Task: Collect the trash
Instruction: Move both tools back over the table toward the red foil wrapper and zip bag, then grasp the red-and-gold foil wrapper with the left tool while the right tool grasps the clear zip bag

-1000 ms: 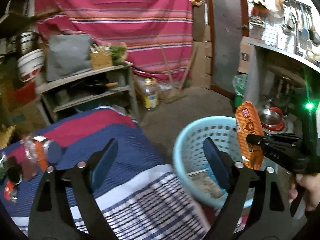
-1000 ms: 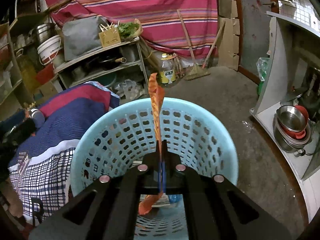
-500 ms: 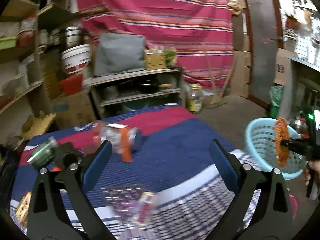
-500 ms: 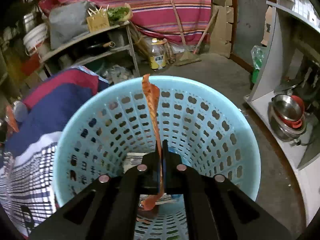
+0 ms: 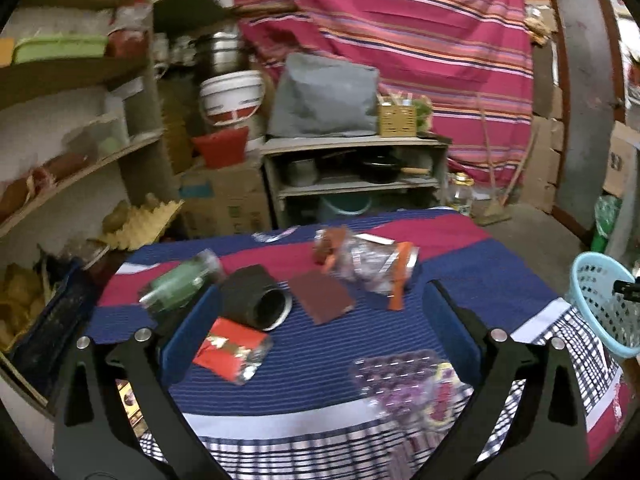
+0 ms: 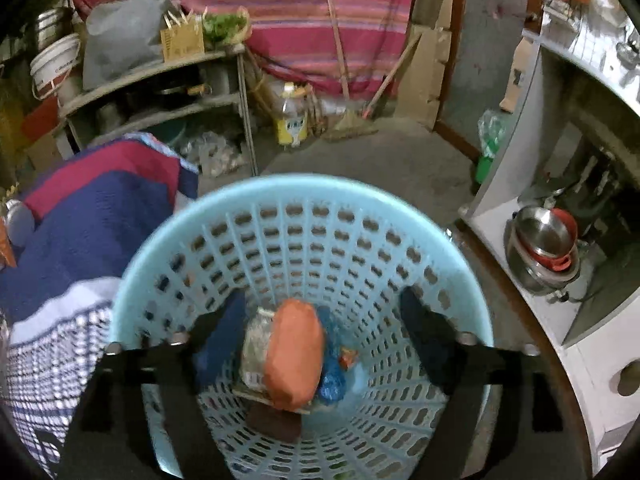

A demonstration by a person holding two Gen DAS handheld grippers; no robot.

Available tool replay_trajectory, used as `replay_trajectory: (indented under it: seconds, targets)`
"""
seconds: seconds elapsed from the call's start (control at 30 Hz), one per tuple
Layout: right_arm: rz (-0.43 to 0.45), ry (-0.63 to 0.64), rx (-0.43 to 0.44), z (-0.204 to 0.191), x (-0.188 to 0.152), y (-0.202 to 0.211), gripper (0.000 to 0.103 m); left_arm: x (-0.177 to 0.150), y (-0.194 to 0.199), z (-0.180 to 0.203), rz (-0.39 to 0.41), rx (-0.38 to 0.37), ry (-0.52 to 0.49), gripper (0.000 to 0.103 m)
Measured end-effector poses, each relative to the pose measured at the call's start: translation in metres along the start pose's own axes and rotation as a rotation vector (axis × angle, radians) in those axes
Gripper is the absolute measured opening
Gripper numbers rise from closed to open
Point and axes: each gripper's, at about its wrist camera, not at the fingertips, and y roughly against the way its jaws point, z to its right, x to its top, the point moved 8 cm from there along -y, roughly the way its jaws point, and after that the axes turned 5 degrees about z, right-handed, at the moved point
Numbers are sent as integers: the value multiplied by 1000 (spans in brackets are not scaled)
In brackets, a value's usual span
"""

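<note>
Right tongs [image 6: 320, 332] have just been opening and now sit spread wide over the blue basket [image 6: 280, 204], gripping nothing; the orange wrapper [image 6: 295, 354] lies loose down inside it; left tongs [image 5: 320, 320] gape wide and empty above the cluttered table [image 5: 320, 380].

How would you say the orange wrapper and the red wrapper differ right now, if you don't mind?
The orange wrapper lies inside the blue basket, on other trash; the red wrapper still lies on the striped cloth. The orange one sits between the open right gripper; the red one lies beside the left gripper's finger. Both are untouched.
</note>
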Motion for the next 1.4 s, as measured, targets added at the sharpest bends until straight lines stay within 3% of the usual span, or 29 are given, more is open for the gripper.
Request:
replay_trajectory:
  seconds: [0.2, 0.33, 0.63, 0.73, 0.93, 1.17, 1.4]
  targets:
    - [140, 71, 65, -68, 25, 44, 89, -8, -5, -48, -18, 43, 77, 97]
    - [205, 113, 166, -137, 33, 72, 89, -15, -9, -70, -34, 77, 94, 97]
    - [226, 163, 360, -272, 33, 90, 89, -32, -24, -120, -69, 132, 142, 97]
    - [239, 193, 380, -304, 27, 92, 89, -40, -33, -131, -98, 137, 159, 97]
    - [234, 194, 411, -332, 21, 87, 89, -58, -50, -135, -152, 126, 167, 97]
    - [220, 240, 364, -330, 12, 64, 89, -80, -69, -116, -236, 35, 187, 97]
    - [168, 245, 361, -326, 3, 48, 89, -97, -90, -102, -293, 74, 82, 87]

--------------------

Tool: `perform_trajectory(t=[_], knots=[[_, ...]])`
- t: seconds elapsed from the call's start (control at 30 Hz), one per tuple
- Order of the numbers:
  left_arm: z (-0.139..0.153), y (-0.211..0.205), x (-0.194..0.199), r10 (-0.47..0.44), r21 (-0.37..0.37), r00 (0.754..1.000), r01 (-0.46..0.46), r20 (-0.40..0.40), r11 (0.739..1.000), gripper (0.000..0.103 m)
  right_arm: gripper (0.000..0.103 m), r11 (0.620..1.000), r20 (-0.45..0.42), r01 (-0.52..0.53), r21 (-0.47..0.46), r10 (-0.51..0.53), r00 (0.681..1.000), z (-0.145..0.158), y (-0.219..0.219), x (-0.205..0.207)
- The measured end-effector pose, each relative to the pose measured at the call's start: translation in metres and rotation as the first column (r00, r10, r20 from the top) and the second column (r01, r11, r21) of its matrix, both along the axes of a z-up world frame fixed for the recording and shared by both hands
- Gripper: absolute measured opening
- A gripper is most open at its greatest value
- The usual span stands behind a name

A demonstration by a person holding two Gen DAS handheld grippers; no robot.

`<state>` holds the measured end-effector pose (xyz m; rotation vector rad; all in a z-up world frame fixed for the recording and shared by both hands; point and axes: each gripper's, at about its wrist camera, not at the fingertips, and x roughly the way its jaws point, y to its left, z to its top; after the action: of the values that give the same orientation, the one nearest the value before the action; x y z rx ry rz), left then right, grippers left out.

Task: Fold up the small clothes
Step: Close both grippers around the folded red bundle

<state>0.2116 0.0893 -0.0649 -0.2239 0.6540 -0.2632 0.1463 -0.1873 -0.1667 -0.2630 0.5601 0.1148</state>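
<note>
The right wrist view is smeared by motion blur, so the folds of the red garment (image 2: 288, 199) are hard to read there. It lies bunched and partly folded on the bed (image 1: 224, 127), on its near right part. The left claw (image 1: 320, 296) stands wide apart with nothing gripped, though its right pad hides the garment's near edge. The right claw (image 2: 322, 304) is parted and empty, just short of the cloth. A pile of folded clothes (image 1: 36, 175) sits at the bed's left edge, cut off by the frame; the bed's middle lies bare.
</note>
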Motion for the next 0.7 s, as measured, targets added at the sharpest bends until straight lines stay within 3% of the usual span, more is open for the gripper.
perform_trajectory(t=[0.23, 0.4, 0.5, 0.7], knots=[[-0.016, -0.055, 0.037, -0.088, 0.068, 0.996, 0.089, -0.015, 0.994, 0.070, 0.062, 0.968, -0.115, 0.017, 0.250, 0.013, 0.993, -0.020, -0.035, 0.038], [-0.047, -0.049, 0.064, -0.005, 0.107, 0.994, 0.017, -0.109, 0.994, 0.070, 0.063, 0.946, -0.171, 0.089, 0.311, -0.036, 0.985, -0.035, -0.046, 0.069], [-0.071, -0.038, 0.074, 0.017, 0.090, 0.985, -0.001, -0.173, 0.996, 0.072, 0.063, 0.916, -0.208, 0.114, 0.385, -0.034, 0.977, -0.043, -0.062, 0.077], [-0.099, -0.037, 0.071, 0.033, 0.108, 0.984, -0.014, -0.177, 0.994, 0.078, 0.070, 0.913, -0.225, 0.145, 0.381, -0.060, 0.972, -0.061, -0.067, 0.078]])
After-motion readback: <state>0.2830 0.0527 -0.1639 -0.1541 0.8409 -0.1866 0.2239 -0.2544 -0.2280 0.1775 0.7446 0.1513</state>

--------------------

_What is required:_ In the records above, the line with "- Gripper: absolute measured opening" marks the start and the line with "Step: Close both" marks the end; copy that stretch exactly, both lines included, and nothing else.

_Reply:_
- Gripper: absolute measured opening
- A gripper is most open at its greatest value
- The usual span stands behind a name

A demonstration by a person holding two Gen DAS handheld grippers; no robot.

`<state>` holds the measured end-effector pose (xyz m; rotation vector rad; all in a z-up world frame fixed for the recording and shared by both hands; point and axes: each gripper's, at about its wrist camera, not at the fingertips, and x roughly the way its jaws point, y to its left, z to its top; after the action: of the values that give the same orientation, the one nearest the value before the action; x y z rx ry rz), left then right, grippers left out.

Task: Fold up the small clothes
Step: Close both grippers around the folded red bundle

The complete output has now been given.